Particularly galling for many was the decision to cut taxes for the highest earners in the U.K. Truss said Sunday that decision was taken by Chancellor of the Exchequer Kwasi Kwarteng.
Meanwhile three-quarters of U.K. voters—including 71% of those who backed the Conservatives in the last election—believe Truss and Kwarteng have “lost control” of the economy, according to a poll for the Observer by Opinium released this weekend.
Truss ‘right to target growth’
Yet Tony Blair, former prime minister and Labour Party leader, said Truss was “right to target growth.”
While acknowledging his own focus would be different than Truss’s, he told host Ian Bremmer on the GZeroWorld podcast this weekend:
“You’ve got to get the growth rates up. One of the first things you realize in government is if growth is strong, revenues are strong. If revenues are strong you can spend money on public services. If the growth rates are low or you’re in recession, then suddenly everything looks worse and you’re having to cut back on services.”
Mark Littlewood, director general of London’s Institute for Economic Affairs, told Sky News last month the move away from high taxes and regulations would reignite economic growth, adding, “A rising tide lifts all ships.”
Business secretary Jacob Rees-Mogg said of the plan:
“Regulation backs incumbents, it backs big business against challengers. New employment comes, generally, speaking from smaller businesses.
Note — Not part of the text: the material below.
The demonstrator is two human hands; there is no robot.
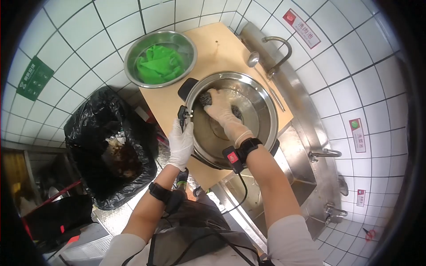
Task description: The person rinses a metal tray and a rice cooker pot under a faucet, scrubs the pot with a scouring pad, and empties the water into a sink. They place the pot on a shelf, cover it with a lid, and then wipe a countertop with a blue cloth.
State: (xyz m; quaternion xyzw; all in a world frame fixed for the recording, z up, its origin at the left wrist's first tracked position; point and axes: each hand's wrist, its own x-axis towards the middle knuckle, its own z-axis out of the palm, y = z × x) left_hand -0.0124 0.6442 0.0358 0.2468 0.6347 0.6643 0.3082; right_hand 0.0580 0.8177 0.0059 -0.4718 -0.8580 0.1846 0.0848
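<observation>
A wide steel pot with black side handles stands on a wooden board. My right hand, in a thin pale glove, reaches inside it. The fingers grip a dark wire scrubber against the inner wall; more dark mesh shows on the other side of the hand. Shallow liquid seems to lie in the bottom. At the pot's left rim, my gloved left hand is closed around a black power plug, whose metal pins point toward the pot.
Behind the pot, a steel basin holds a green cloth. A long-handled ladle lies along the board's right side. Steel sinks with taps run along the right wall. A bin lined with black plastic stands at left, with waste inside.
</observation>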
You mustn’t regulate them as if they’re big businesses—you stop the level of growth, you don’t get the growth you need. This isn’t a mad rush to remove all safety regulations. It’s making sure the regulations are ones you actually need and pertain to real issues businesses face.”
Julia-Ambra Verlaine, who worked on the Barclays foreign exchange desk before covering markets for the Wall Street Journal, suggested the U.K. and pound could make a comeback. Asked on The Journal podcast Thursday which of various currencies she would take now, she replied:
“I would like to take the pound. I think in the long term—I would take a gamble that they can get back on their feet, and I’d want to buy their currency at the low.”
With markets showing little confidence in Truss’s plan so far, just how much lower the pound falls remains to be seen.